Les accès à Paris et aux deux plus grandes villes françaises, Marseille (sud) et Lyon (centre-est), étaient perturbés lundi en milieu de journée par une grève de chauffeurs de taxis, selon le Centre national d'information routière.

Cette grève visant à dénoncer la concurrence des voitures de tourisme avec chauffeurs (VTC) et un relèvement de la taxe à valeur ajoutée (TVA) dans les transports, provoquait 242 km de bouchons en région parisienne, selon la même source.

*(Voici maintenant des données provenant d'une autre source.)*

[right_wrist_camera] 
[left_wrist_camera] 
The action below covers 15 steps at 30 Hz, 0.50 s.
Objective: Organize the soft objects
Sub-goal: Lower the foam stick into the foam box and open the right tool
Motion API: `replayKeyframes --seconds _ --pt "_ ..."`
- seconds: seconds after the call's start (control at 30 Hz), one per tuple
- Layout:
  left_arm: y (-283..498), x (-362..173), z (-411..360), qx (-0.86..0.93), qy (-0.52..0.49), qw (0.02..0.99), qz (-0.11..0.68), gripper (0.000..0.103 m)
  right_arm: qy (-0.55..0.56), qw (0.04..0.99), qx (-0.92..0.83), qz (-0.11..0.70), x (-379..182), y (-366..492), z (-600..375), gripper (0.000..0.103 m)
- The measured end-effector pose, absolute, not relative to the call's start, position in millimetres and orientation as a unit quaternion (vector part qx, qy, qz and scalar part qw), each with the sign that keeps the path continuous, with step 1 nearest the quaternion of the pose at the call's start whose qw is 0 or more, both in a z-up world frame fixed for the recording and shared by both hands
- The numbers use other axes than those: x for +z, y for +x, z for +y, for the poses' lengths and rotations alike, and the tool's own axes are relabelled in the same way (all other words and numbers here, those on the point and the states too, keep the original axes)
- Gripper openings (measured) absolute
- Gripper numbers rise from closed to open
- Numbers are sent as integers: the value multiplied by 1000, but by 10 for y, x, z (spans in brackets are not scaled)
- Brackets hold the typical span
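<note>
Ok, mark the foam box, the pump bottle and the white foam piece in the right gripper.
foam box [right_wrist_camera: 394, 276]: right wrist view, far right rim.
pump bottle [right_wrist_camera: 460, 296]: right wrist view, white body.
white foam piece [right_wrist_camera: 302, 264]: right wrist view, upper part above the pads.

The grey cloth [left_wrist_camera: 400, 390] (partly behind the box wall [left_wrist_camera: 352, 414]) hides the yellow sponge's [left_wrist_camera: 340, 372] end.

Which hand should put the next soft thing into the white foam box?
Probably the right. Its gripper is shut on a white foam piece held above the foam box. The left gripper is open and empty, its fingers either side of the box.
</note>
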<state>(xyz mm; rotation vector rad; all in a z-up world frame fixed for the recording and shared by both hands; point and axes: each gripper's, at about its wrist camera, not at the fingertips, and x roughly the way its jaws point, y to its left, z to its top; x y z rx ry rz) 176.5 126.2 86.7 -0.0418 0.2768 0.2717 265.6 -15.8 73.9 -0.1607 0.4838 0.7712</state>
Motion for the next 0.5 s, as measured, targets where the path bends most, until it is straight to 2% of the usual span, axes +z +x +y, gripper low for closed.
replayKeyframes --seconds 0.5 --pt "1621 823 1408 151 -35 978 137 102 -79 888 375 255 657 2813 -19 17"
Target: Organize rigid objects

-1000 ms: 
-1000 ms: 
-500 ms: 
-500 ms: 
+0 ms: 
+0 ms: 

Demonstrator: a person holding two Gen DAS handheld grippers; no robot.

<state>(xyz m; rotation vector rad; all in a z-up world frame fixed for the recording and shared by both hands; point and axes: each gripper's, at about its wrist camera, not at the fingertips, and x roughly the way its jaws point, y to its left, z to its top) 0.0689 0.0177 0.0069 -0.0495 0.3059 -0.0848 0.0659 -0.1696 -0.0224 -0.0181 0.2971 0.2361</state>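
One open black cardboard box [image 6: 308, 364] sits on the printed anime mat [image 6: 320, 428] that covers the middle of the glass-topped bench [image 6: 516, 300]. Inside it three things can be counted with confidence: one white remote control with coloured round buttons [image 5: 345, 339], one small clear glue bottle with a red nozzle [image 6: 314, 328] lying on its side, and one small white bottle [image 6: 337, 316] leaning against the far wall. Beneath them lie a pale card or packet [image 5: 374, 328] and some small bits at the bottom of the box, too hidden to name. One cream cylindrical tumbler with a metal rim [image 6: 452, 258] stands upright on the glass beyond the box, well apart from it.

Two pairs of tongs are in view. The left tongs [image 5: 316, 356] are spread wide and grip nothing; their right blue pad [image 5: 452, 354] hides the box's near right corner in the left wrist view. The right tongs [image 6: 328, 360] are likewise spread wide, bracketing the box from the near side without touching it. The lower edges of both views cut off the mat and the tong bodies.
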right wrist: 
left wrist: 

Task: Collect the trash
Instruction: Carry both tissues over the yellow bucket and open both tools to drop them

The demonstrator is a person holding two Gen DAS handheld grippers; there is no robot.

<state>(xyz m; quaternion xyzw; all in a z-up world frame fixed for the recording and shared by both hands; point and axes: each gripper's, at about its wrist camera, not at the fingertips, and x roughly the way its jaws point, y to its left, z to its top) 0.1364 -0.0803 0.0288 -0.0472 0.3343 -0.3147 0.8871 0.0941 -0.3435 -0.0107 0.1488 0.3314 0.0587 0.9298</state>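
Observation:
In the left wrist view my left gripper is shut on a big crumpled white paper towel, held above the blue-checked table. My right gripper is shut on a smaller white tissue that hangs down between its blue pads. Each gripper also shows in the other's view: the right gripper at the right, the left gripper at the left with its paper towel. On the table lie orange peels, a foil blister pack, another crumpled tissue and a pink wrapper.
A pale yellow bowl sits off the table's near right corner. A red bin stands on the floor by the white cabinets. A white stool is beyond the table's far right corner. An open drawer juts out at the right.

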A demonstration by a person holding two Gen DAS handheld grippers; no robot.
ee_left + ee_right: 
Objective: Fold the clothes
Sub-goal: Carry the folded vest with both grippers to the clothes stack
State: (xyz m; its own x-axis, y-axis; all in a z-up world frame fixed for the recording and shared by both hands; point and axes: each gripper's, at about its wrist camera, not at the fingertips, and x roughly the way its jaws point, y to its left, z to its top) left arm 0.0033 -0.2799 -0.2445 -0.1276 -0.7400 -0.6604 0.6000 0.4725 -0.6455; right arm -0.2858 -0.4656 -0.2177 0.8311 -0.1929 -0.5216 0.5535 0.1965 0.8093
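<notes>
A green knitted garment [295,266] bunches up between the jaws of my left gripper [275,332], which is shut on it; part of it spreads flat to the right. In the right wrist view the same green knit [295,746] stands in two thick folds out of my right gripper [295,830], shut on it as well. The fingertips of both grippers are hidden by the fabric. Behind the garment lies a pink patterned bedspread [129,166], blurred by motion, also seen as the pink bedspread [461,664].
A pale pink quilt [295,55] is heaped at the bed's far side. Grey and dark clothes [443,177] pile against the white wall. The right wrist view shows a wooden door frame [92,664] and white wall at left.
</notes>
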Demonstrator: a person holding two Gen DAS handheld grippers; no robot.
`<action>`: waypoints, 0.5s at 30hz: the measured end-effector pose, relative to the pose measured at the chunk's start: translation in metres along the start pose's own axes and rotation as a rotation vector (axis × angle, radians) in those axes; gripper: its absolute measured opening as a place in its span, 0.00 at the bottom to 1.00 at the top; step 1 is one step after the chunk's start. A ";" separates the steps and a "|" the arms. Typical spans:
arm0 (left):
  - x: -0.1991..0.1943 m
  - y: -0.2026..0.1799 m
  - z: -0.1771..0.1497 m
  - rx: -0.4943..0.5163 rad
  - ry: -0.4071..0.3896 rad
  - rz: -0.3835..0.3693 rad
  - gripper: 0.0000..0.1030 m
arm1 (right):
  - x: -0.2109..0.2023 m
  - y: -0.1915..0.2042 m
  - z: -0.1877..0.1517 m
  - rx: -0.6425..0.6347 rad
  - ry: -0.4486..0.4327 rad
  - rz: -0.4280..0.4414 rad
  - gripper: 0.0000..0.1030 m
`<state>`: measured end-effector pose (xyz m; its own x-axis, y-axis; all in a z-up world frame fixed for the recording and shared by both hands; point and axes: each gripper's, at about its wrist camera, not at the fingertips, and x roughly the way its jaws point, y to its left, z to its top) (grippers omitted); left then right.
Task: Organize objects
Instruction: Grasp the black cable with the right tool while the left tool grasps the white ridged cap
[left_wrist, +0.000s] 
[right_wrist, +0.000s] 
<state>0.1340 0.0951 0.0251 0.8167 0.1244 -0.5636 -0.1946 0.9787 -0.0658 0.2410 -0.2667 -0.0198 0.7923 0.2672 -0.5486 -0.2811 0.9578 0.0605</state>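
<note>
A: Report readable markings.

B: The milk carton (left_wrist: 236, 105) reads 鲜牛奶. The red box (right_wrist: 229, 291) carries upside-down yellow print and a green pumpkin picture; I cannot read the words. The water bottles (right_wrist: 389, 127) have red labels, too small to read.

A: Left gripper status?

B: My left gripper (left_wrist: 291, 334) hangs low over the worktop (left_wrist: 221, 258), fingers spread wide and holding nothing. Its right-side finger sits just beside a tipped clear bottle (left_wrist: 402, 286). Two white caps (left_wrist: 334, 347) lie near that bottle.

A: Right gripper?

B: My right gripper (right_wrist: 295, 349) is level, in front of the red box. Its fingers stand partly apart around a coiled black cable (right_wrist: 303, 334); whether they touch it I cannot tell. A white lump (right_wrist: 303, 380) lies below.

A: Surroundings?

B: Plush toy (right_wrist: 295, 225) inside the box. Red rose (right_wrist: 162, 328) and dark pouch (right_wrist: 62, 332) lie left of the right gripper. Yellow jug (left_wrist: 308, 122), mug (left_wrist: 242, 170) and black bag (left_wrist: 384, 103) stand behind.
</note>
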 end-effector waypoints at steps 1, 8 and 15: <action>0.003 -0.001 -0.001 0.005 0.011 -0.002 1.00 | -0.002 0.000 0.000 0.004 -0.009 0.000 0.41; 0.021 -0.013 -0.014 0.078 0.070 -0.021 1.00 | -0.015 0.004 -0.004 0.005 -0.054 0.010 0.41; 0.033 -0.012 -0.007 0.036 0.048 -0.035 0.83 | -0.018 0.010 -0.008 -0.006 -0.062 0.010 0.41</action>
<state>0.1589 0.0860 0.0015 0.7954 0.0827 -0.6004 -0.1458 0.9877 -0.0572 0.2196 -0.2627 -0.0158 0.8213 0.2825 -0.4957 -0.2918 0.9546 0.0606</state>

Deux cortèges ont quitté les aéroports internationaux de Roissy et Orly, dans la banlieue parisienne, pour se diriger doucement vers le centre de la capitale. A Orly, plusieurs dizaines de véhicules bloquaient la prise en charge des clients, ce qui n'était pas le cas à Roissy, selon une source aéroportuaire.

Les syndicats à l'appel de la grève, représentant les trois statuts de chauffeurs - artisans propriétaires d'une licence, locataires d'une licence et salariés-, espéraient mobiliser un millier de taxis à Paris.

A Marseille (sud), le rassemblement occasionnait des bouchons dans le centre-ville. A Lyon (centre-est) des taxis manifestaient également entre l'aéroport et la préfecture.

"Quand on paie notre licence 230.000 euros, les VTC paient 120 euros. Vous trouvez ça normal ?", soulignait à Roissy Dominique Prudhomme, du syndicat FO. "On ne se bat pas à armes égales", dénonçait Régine Legrand, chauffeur depuis 18 ans.

Les VTC, en pleine croissance depuis 2009, ont reçu le soutien de l'Autorité de la concurrence. Cette dernière soulignait en décembre que leur développement permettrait de "rééquilibrer la demande et l'offre de transports", notamment en région parisienne où il y a pénurie.

Les taxis, dont le nombre est réglementé par l'administration, sont peu nombreux: quelque 55.000 dans l'hexagone, dont environ 20.000 à Paris.

Fin 2013, on recensait 6.500 entreprises de VTC exploitant quelque 12.400 véhicules.

Les taxis protestaient aussi contre le relèvement de la TVA sur les transports de 7 à 10% depuis le 1er janvier.